Throughout the Ottoman reign, traditional food from central Asia never went further west than Vienna. In the modern era, Bosnia-Herzegovina, Bulgaria and Moldova was as far as its influence spread. The greater impact was on Greek and Turkish food.
Plovar, rice dishes from central Asia and the Indian subcontinent, became the favourite food of the Turks and not wanting to be upstaged by their neighbours the Greeks also adapted it into their traditional diet. If you didn’t know better, you’d be fooled into believing that the suffused rice dishes of Greece and Turkey were the authentic version. Since the emergence of the food culture from the Eurasian region that has changed dramatically. The Turks called it pilaf after the Persian pilaou, meaning boiled rice, and a culinary legend was gradually introduced to Europe.

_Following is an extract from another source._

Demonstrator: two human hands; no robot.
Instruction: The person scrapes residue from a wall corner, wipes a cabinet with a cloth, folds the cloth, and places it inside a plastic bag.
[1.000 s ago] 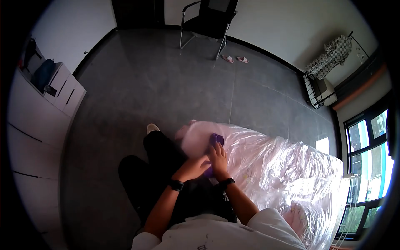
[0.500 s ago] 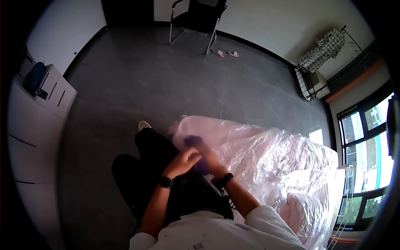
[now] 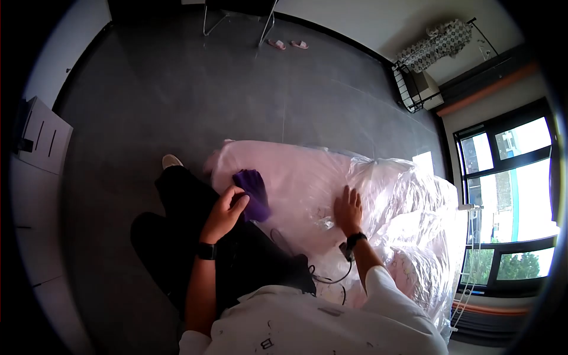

Baku, a Silk Road axis between Europe and Asia, had a rich food culture before the arrival of the Bolsheviks in April 1920 and Azerbaijan‘s eventual assimilation into the Soviet system. Since independence in 1991 Azerbaijanis have been rediscovering their lost traditional food, especially the dishes they cooked with berries, fruits, nuts, spices and vegetables, which usually came together with rice flavoured with butter and saffron and various meats.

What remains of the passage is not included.